父亲冲过来,拉住母亲,没有安慰我,只不停的劝慰她,我能清楚的听到自己的心脏越来越重的撞击声,震得我骨膜生疼,母亲依旧喋喋不休的哭喊,骂我畜生,我不理会她,走进我的房门,我的高考分数摆在上面,端端正正.

很低很低,有多低呢,就是一模二模三模都没有过的低,低得我连哭都哭不出,我用手指去触碰屏幕,以为一触这梦也就碎了,可是我听到的依然是母亲催命般的的叫嚷,我将门摔的地动山摇.

我在房间里呆了两天,或者三天,父母也是,他们甚至拔掉了电话线,他们不敢出门也不敢接电话,对于亲朋的热切他们似乎比我更加恐惧害怕.

我躺在床上,开着窗,一动不动,杯子里的水面上漂着不知道是不是昨天半夜落入的小昆虫,迷迷糊糊的睡着了很多次,唯一确定的是房门一次也没有被打开过,我看了看表,晚上十点,我坐在桌前开始写信,我不知道我要写什么,或者我要表达什么,甚至不知道收件人究竟是谁,凌晨一点半,关掉我房间的台灯,在父母门前静静的听着他们房里疲惫的鼾声,然后走出家门.

而现在我已经来这所大学整整两周了,毕业后班级所有人都各奔东西,我原本打算老老实实去厦门读大学,所以好好享受这个美好的假期.却在公布成绩的第二天听说陈昊去了意大利.

李哲对我说这些的时候他正在准备踏上飞往上海的飞机,周围声音嘈杂:于承欢,我喜欢你三年了,这三年里陪你经历的事情很多,我也知道自己这话说不说也一样,我知道你心里有自己喜欢的人,但只要你记得有个人爱了你三年就行了.顿了顿,他又说:本来我不想告诉你的,你知道,我不想你再这么累了,但是,陈昊,他去意大利了.我正在李哲上一秒的表白里发呆,下一秒就像一个被抽去电池机器人,楞在那里不动了.

实际上我并没有给自己多少时间想未来想过去想可能,我只是上网搜了一下雅思培训的号码,拨过去,确定培训时间,挂上电话,收拾行李.做这一切的时候我双手颤抖,我知道这将是我远走路途的开始,没人能拦得住我.于是剩下的一年时间里我都在国内的大学生之前穿梭着,努力学会我觉得极别扭的意大利文.

大二的上学期,我来到了陈昊的学校.

父母觉得我疯狂,他们并不知道陈昊的存在,他们无法理解我放着好好的大学不读跨出国门的举动,我走的当天母亲还正在跟大姨数落我的不是,我从不为自己的决定后悔,随着时间的积淀,我对陈昊早已不是简单的爱恋,而是一种习惯性的守候.

陈昊高中的时候就很有女生缘,莺莺燕燕在他身边从来没有断绝过,我是个女孩子心里七上八下的小伎俩不是没有过,但是我经常告诉自己,沉住气,于承欢,你要的爱人绝不会那么轻易的跟随于你.所以我陪伴他,我跟他说话从来避开任何一个暧昧的词汇,我惧怕会与他身边的其他女孩一样,落得一个过眼烟云的下场,从没有人觉得我们的关系过分亲密,所以至少我还算是没有开始,自然不会有人判定这份暗恋的死刑.爱情让人胆怯,一场不敢让人开始的爱情让人卑微.

与我一起同住的是一个美国女孩,瞳孔的颜色趋近于灰白,她经常带美瞳为了加深瞳孔的颜色,我却觉得实在是很漂亮,她是一个报刊的编辑,几乎不太去上课,在平日里就是看电脑,偶尔我出去吃饭给她带回来点什么她也不太吃,她在工作的时候据说只喝冷水.

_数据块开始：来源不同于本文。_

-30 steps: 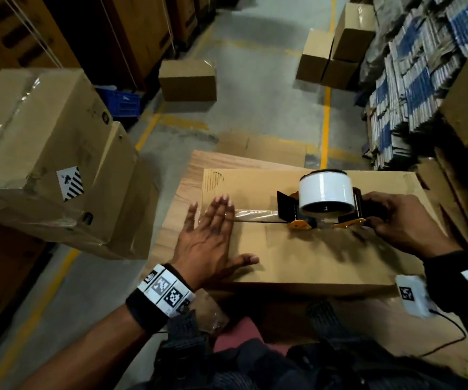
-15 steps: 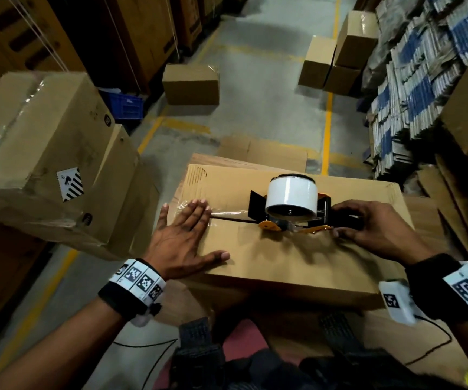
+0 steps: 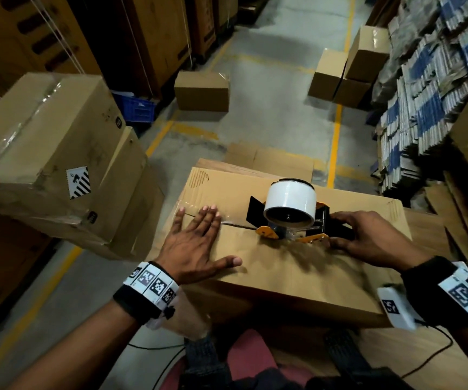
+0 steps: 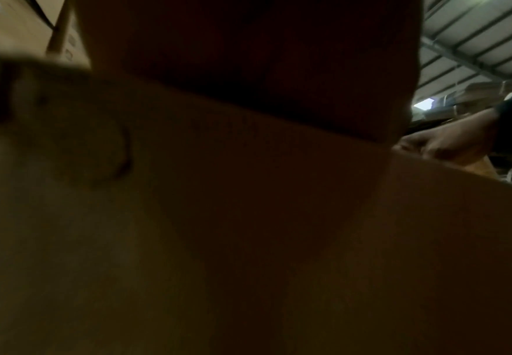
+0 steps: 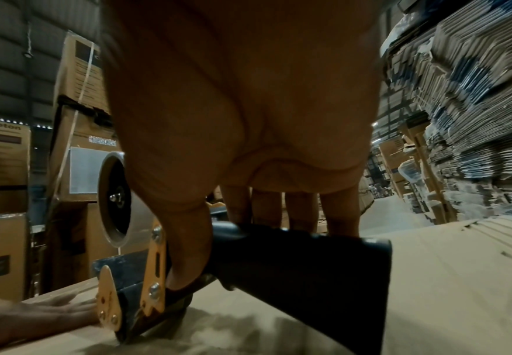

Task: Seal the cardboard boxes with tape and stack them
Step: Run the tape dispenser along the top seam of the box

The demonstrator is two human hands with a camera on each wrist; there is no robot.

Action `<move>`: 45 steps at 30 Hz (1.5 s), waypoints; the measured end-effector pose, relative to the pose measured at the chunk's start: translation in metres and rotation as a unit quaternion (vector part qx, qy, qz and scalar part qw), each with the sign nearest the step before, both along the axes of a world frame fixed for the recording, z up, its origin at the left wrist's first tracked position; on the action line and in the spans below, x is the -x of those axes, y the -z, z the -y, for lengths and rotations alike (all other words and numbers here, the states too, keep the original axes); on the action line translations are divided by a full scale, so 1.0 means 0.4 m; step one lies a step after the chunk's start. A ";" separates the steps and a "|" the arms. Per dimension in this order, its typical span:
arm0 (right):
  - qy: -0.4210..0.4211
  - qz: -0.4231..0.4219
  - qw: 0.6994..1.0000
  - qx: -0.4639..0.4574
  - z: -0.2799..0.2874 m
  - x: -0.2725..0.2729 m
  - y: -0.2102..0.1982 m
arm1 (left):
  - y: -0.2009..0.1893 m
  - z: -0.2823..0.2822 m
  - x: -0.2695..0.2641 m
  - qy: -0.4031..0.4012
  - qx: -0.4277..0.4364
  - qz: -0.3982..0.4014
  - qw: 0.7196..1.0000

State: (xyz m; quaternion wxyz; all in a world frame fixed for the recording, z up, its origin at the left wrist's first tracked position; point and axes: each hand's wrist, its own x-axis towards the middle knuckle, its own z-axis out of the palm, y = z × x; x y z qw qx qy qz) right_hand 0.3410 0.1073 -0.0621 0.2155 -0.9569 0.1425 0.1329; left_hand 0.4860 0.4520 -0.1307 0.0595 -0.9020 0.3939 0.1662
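Observation:
A long cardboard box [image 3: 283, 266] lies on a wooden table [image 3: 429, 232] in front of me. My left hand [image 3: 199, 237] presses flat on its left end, fingers straight over a strip of clear tape [image 3: 232, 218] along the centre seam. My right hand [image 3: 339, 232] grips the black handle [image 5: 294, 259] of an orange tape dispenser [image 3: 289, 220]. The dispenser carries a white tape roll [image 3: 290, 201] and stands on the seam near the middle of the box. In the left wrist view only dark cardboard [image 4: 248, 240] and my right hand [image 4: 440, 141] show.
Large taped boxes [image 3: 44, 153] are stacked close on the left. A small box [image 3: 201, 91] and a few more boxes [image 3: 348, 71] stand on the floor ahead, beside a blue crate [image 3: 137, 108]. Flattened cartons [image 3: 429, 94] are piled on the right.
My view has shifted over the box. The dispenser now stands a little nearer my left hand than a second ago. Both hands keep the same hold.

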 end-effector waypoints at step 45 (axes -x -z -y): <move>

跟陈昊相见是我在这所学校上学的第四个月,有相当长的一段时间我无法准确识别各种食堂 宿舍或者是电影院,唯独能够认清的是靠近教学楼的咖啡厅,总是放着清幽格调的意大利曲,我喜欢点一杯我根本不太喝的咖啡,打开我的笔记本电脑,写那恼人的论文.

那天我到的时候所有靠窗的位置都坐了人,我只好选择了一个靠近玻璃门的位置,一边打开电脑,一边掏出课本准备整理一下我实在适应不了的意文,尽管没有去我心之所向的美国,坐在意大利校园里的咖啡馆里,还是让我觉得生活很美好,这里安静优雅,偶尔能捕捉到邻桌快速的意文或者英文,剩下的就是细小的碰撞瓷器的声音,实在令我享受这安逸.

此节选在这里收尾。